BEGIN

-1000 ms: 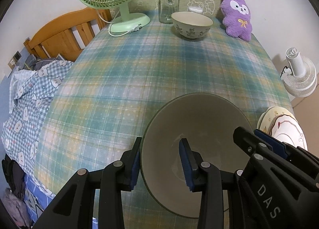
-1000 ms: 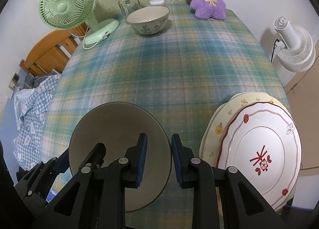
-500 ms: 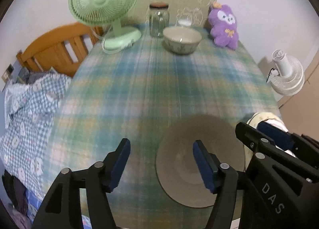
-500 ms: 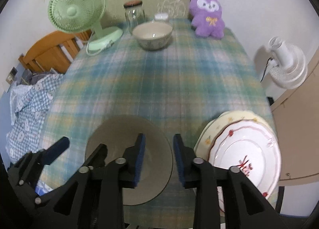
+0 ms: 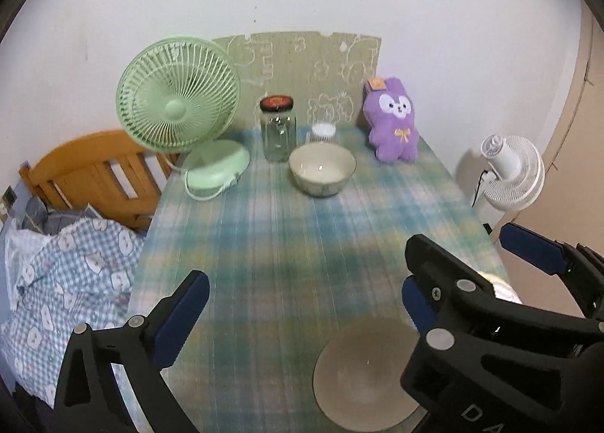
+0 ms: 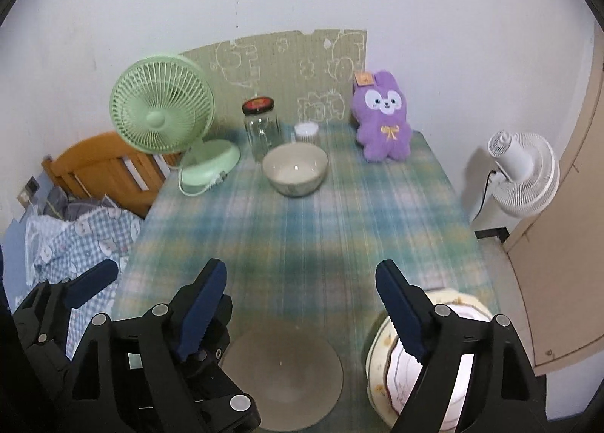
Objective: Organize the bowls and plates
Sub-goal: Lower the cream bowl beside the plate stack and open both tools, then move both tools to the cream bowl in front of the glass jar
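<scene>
The middle of the checked tablecloth (image 6: 298, 229) lies bare from left edge to right edge, a wide lane between the near and far things. At the near edge a grey bowl (image 6: 283, 376) sits just left of the stacked plates (image 6: 381, 353), with only a narrow gap between them. The far end is crowded: a green fan (image 6: 162, 116) at far left, a glass jar (image 6: 262, 131) and a small white cup (image 6: 306, 131) behind a cream bowl (image 6: 295, 168), and a purple plush (image 6: 381, 119) at far right. Cloth between cream bowl and plush stays free.
</scene>
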Available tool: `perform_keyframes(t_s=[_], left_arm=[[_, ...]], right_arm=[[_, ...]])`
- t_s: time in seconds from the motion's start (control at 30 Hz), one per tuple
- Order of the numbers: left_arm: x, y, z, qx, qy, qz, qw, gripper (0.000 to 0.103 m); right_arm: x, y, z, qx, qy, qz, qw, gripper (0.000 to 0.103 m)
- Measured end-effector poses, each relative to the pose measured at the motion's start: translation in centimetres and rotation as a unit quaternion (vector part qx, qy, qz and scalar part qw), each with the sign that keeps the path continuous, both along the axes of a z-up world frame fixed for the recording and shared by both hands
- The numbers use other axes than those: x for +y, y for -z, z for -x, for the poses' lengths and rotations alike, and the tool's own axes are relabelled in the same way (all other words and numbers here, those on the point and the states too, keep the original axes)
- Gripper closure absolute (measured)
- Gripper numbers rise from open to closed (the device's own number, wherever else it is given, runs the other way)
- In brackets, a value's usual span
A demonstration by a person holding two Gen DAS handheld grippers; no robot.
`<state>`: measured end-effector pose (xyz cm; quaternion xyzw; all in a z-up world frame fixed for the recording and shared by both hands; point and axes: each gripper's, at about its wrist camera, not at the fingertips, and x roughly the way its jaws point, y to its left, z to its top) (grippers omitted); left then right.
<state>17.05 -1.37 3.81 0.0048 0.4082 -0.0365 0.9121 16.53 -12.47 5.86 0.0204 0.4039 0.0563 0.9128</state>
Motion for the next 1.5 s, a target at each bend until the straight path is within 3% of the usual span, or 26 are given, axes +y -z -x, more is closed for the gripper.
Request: perform_keyframes(t_s=[0.27,0.53,0.97,1.13,1.23,1.37,1.5], left_arm=[[-0.3,-1.0,-3.7,-0.012,0.003,0.005,0.9999,0.002],[-1.4,-0.4,-7.9,-0.027,-0.024,0.016,0.9992,0.003],[-2.3,3.3,-15.8,-0.012,-0.048,-0.005,0.9988,0.007],[-2.3,5.1,-18.7,0.014,-0.042,0.000,0.9990,0.015],[-2.2,5.8,-20.0,0.011,-0.042,0.005,0.9991,0.019],[-2.4,6.9,-21.5,0.001,-0.055,-0.020,0.9983,0.021],[-2.0,8.7,-23.5,0.014,-0.054,-0.007,0.9984,0.029]], right_arm=[[-0.5,-1.3,-4.5,-0.010,-0.001,0.017,1.000,0.012],[-1.1,-0.9,-9.5,-0.024,-0.011,0.034,0.999,0.011],[-1.9,3.6,-18.7,-0.017,-0.067,0.019,0.997,0.008],[-1.9,5.7,-21.7,0.007,-0.070,0.015,0.997,0.008],[-2.0,6.8,-23.0,0.016,-0.068,-0.001,0.998,0.008],[-1.7,8.1,-24.6,0.002,-0.063,-0.005,0.998,0.004],[-1.5,10.0,-26.9,0.020,-0.069,-0.015,0.997,0.004]])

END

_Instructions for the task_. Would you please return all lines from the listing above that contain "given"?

_Task answer_.
- Gripper numbers rise from open to closed (the device's own number, wherever else it is given, runs the other way)
Motion for the next 1.5 s, a target at each bend until the straight path is within 3% of the usual span, or 26 are given, axes +y -z -x, more is closed for the gripper.

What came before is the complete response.